El aire se mueve, trayendo consigo un frío húmedo. Me sobreviene un temblor descontrolado.
—¿Quién eres?
Tras la niña, percibo un movimiento en la turbia oscuridad. Parpadeo para ver con mayor claridad, pero no es una ilusión: las sombras se mueven. Con la ductilidad de la plata líquida, la oscuridad se eleva y adquiere su odiosa forma: el brillo óseo de su rostro esquelético, las cuencas negras y huecas de los ojos, el pelo una maraña de serpientes. La boca se abre y emite un gemido áspero. «Ven con nosotros, guapa, guapa...»
—Corre.
La palabra no es más que un susurro ahogado en mis labios.
La cosa crece y se desliza hacia mí. Al oír sus aullidos y gemidos, se me hiela hasta la última célula del cuerpo. Un alarido surge de mi garganta. Si empiezo a gritar, no pararé nunca.
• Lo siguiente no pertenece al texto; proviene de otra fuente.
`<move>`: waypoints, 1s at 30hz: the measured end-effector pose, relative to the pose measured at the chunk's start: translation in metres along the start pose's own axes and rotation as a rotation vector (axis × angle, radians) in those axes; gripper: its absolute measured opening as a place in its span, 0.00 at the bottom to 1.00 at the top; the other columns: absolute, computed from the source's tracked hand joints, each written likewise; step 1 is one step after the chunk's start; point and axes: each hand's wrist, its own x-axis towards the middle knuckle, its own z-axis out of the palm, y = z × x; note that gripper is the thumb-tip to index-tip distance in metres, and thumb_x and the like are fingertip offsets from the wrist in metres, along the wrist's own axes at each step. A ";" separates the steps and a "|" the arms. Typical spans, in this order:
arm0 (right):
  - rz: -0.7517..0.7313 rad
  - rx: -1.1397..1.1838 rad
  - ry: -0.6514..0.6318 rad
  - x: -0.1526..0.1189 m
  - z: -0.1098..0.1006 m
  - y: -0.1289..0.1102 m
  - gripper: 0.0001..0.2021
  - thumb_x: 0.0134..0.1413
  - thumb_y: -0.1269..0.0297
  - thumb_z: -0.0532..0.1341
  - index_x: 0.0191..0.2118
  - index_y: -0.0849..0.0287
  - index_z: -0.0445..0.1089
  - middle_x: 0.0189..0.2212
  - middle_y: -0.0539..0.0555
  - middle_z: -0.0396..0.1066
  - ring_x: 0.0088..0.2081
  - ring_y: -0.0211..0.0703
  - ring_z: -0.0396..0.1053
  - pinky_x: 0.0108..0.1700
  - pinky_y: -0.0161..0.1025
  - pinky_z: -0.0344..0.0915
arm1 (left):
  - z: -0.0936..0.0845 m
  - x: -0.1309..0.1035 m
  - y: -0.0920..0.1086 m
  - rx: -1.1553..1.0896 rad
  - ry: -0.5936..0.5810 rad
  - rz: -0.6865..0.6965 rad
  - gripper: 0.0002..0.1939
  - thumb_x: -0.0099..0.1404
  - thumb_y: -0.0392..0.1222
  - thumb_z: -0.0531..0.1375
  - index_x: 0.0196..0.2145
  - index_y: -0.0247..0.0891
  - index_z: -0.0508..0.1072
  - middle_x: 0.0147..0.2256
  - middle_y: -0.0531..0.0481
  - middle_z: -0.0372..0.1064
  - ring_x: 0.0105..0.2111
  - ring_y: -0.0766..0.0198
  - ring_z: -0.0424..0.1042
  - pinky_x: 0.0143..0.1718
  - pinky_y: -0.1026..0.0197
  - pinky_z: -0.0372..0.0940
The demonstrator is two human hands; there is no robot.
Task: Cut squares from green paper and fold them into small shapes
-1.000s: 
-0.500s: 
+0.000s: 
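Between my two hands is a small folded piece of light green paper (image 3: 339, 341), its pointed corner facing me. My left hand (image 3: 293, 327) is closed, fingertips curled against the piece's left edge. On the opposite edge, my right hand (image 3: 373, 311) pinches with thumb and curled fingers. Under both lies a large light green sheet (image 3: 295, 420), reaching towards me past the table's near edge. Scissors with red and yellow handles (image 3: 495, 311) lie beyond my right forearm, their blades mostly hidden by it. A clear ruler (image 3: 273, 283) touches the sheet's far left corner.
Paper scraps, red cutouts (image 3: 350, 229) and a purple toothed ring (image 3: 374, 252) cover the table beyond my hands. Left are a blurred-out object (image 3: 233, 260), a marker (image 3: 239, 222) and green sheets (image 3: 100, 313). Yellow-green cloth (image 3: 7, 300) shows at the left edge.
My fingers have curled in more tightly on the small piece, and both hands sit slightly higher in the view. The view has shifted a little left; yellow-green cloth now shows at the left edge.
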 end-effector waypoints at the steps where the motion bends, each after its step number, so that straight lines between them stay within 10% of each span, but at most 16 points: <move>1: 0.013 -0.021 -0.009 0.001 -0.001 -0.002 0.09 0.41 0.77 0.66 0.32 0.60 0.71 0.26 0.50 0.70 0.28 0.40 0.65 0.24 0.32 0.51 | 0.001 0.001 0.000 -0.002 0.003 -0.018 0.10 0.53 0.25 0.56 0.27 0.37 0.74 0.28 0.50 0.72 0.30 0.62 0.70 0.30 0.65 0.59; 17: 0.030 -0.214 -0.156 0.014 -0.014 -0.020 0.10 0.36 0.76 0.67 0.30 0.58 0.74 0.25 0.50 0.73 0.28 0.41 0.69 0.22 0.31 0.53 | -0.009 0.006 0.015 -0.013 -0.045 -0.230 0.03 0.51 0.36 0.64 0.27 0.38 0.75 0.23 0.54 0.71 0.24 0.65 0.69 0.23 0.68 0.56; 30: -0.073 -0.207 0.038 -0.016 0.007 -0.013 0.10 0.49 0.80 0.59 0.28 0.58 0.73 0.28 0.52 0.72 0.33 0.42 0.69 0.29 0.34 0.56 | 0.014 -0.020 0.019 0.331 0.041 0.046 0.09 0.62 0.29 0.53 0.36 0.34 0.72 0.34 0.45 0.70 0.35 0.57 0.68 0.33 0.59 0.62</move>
Con el corazón acelerado, repito, esta vez más fuerte:
—¡Corre!
La cosa vacila, retrocede. Olisquea el aire, como si siguiera un rastro. La niña me mira con sus ojos castaños.
—Demasiado tarde —dice justo cuando la criatura vuelve las cuencas vacías de los ojos hacia mí.
Los labios putrefactos se abren mostrando unos dientes como agujas.
Dios mío, la cosa me está sonriendo. Abre desmesuradamente esa boca horrible y suelta un chillido tan espeluznante que por fin se me desata la lengua.
—¡No! —En un instante vuelvo al coche y, asomándome por la ventana, grito a la pareja—: ¡Maldita sea, apartaos de nuestro camino ahora mismo!
Azoto la grupa del caballo con mi chal. La yegua relincha y da una sacudida, obligando a la pareja a refugiarse en la taberna.
El cochero tranquiliza al caballo mientras Tom me obliga a sentarme.
—¡Gemma! ¿Qué demonios te ha pasado?
—Es que...
Busco la cosa en el callejón y no la veo. Sólo es un callejón, tenuemente iluminado, donde varios niños sucios intentan robar un sombrero a otro más pequeño, mientras sus risas reverberan en las caballerizas y las casuchas ruinosas. La escena queda atrás en la oscuridad de la noche.
—Vaya, Gemma, ¿estás bien? —Tom está realmente preocupado.
«Me estoy volviendo loca, Tom. Ayúdame», pienso.
—Sólo tenía prisa. —El sonido que sale de mi garganta es una mezcla de risa y aullido, igual al de una demente.
Tom me observa como si yo fuera una enfermedad rara que no sabe tratar.
—Por el amor de Dios, contrólate. Y te ruego que vigiles tu vocabulario en Spence. No quiero tener que ir a buscarte pocas horas después de dejarte allí.
—Sí, Tom —contesto mientras el coche empieza a rodar otra vez por los adoquines y se aleja de Londres y de las sombras.